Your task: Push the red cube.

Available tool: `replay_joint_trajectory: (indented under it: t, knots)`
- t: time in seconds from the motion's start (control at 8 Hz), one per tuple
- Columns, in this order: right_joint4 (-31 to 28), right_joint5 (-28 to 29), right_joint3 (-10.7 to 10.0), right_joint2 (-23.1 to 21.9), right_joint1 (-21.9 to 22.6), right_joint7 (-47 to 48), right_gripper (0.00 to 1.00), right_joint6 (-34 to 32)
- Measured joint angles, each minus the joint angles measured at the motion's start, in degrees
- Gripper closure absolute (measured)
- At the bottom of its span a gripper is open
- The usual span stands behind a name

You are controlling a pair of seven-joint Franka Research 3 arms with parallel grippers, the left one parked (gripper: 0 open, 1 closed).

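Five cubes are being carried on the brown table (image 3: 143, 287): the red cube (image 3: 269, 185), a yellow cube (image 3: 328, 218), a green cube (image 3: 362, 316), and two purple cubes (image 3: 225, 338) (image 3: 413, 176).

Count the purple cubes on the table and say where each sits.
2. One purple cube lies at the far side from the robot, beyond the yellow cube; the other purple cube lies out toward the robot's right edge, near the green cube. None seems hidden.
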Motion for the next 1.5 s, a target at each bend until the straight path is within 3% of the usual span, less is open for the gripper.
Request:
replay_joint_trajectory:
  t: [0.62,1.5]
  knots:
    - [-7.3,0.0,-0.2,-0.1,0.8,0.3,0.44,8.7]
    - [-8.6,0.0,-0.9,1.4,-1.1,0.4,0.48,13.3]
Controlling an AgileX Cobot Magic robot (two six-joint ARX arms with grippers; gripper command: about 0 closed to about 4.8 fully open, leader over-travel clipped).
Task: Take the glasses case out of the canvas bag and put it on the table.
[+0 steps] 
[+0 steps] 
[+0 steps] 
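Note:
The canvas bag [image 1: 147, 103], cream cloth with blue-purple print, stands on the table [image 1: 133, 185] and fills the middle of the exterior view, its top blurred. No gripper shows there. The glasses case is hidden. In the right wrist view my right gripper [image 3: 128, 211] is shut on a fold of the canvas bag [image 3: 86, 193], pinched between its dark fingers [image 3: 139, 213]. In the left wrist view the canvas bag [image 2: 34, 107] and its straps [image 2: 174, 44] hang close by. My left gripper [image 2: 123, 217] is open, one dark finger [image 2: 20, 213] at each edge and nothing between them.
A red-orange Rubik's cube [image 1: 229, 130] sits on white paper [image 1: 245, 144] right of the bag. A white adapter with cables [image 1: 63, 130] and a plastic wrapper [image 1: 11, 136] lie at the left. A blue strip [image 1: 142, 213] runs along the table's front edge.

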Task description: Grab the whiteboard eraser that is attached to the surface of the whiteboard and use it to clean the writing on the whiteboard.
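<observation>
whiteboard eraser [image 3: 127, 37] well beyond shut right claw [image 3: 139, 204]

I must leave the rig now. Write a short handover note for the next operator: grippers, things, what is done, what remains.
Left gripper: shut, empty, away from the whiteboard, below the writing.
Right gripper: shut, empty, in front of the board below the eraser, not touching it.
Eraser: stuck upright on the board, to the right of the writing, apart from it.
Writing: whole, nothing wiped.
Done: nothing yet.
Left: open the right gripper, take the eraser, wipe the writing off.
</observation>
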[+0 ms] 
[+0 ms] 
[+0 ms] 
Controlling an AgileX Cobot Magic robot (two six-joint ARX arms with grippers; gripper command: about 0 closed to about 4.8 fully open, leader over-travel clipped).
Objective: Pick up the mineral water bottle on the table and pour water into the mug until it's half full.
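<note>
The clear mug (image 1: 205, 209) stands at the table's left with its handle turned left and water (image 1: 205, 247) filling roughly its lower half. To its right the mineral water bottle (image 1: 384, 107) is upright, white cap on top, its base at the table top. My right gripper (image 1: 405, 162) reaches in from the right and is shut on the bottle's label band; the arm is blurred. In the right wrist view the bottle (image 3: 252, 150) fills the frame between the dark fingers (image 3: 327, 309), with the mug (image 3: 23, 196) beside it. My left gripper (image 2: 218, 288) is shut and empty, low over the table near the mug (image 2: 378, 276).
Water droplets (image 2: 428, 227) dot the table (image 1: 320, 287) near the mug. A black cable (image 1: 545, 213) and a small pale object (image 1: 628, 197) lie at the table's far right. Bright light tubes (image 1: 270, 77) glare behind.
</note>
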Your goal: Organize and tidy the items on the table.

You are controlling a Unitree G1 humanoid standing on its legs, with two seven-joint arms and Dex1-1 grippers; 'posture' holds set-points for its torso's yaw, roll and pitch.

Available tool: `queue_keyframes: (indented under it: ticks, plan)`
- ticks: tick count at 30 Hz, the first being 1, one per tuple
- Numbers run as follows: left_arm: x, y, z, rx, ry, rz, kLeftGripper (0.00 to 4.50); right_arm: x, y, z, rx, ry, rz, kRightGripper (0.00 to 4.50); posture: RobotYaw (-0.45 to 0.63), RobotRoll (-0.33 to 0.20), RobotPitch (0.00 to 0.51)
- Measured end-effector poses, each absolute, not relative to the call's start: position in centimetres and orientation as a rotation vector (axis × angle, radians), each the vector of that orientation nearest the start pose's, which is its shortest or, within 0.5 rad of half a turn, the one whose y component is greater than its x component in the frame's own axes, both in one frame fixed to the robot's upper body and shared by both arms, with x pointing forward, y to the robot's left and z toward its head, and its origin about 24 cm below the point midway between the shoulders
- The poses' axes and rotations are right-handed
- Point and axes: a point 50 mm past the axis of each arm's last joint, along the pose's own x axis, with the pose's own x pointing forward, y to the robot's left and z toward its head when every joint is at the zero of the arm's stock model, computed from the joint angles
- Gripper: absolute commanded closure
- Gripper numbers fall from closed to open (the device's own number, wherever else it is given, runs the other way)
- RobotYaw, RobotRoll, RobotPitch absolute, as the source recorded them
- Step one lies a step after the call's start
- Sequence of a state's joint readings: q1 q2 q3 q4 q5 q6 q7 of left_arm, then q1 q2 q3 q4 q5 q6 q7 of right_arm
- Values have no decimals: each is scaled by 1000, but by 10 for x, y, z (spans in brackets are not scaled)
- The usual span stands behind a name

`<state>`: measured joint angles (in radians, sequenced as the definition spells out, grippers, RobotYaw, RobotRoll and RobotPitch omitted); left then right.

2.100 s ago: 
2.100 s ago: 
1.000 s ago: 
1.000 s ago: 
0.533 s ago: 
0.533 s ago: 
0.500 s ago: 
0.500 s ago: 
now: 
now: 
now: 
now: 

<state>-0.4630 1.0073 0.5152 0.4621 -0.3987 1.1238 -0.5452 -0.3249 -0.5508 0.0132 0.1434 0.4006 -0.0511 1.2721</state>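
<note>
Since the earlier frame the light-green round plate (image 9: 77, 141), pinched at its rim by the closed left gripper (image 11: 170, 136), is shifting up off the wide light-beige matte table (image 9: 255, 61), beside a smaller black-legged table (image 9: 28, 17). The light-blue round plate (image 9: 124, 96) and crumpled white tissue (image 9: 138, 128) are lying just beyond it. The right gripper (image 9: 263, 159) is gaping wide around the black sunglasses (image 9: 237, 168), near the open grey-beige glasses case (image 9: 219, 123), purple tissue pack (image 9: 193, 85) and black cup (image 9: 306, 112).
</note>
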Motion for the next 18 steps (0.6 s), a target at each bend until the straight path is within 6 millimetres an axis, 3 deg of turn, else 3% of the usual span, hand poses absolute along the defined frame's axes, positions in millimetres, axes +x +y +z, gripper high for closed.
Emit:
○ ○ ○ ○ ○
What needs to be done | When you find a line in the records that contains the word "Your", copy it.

Solution to this task |
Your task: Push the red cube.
Your goal: Organize and tidy the items on the table.

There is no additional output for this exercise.